__What you have to do__. Print the data once more, exactly as supplied.

════════════════

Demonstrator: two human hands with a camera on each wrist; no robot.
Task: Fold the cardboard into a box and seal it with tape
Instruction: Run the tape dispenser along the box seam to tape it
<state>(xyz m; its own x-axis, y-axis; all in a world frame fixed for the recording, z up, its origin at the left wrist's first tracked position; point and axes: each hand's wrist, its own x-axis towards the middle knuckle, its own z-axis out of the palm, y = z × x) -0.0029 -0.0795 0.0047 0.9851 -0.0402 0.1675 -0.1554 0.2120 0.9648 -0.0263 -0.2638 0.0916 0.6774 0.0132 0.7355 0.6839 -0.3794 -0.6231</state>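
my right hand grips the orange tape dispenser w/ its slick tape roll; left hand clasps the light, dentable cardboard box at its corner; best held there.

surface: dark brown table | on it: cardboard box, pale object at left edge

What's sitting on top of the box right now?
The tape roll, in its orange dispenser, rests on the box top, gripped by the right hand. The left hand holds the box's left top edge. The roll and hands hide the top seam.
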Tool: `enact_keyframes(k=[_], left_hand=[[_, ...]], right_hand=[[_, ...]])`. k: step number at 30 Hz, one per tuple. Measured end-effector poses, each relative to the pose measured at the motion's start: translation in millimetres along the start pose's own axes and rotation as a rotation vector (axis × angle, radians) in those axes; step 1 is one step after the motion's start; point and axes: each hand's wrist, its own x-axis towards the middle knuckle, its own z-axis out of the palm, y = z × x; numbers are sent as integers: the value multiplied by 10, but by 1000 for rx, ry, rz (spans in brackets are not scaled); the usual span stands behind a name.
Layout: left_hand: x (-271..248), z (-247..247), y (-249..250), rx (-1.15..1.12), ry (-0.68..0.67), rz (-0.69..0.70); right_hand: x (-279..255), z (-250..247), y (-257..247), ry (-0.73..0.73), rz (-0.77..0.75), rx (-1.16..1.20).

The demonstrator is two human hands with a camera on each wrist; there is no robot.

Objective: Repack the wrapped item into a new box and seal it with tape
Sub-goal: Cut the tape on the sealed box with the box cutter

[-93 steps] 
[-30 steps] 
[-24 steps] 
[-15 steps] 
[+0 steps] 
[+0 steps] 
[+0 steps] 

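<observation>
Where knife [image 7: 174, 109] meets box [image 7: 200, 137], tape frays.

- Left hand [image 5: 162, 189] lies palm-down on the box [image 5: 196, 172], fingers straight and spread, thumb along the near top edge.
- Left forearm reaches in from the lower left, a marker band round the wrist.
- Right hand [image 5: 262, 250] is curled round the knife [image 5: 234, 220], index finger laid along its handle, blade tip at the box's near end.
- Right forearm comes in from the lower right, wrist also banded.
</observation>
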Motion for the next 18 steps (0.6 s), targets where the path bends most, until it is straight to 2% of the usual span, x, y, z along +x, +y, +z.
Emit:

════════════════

__Solution to this problem__.
Demonstrator: two human hands with a camera on each wrist; no robot.
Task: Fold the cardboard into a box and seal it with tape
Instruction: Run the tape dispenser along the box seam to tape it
<state>(xyz m; its own x-axis, y-axis; all in a world frame fixed for the recording, z up, its origin at the left wrist's first tracked position; point and axes: each hand's wrist, its own x-axis towards the middle knuckle, its own z-axis out of the palm, y = z × x) -0.0029 -0.0795 0.0047 0.9851 -0.0402 0.1675 -0.1554 0.2120 0.9648 -0.0263 -0.2638 0.0916 0.6774 0.0132 0.7355 0.6839 -0.3794 -0.6231</state>
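my right hand grips the orange tape dispenser w/ its slick tape roll; left hand clasps the light, dentable cardboard box at its corner; best held there.

surface: dark brown table | on it: cardboard box, pale object at left edge

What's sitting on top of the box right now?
The tape roll, in its orange dispenser, rests on the box top, gripped by the right hand. The left hand holds the box's left top edge. The roll and hands hide the top seam.
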Tool: `enact_keyframes(k=[_], left_hand=[[_, ...]], right_hand=[[_, ...]])`. k: step number at 30 Hz, one per tuple. Measured end-effector poses, each relative to the pose measured at the motion's start: translation in millimetres along the start pose's own axes and rotation as a rotation vector (axis × angle, radians) in those axes; step 1 is one step after the motion's start; point and axes: each hand's wrist, its own x-axis towards the middle knuckle, its own z-axis out of the palm, y = z × x; numbers are sent as integers: the value multiplied by 10, but by 1000 for rx, ry, rz (spans in brackets are not scaled); the usual span stands behind a name.
Layout: left_hand: x (-271..248), z (-247..247), y (-249..250), rx (-1.15..1.12), ry (-0.68..0.67), rz (-0.69..0.70); right_hand: x (-279..255), z (-250..247), y (-257..247), ry (-0.73..0.73), rz (-0.77..0.75), rx (-1.16..1.20).

The demonstrator is two human hands with a camera on each wrist; there is no robot.

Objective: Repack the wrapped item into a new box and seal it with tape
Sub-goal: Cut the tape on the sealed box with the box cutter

[-93 steps] 
[-30 steps] 
[-24 steps] 
[-15 steps] 
[+0 steps] 
[+0 steps] 
[+0 steps] 

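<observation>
Where knife [image 7: 174, 109] meets box [image 7: 200, 137], tape frays.

- Left hand [image 5: 162, 189] lies palm-down on the box [image 5: 196, 172], fingers straight and spread, thumb along the near top edge.
- Left forearm reaches in from the lower left, a marker band round the wrist.
- Right hand [image 5: 262, 250] is curled round the knife [image 5: 234, 220], index finger laid along its handle, blade tip at the box's near end.
- Right forearm comes in from the lower right, wrist also banded.
</observation>
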Motion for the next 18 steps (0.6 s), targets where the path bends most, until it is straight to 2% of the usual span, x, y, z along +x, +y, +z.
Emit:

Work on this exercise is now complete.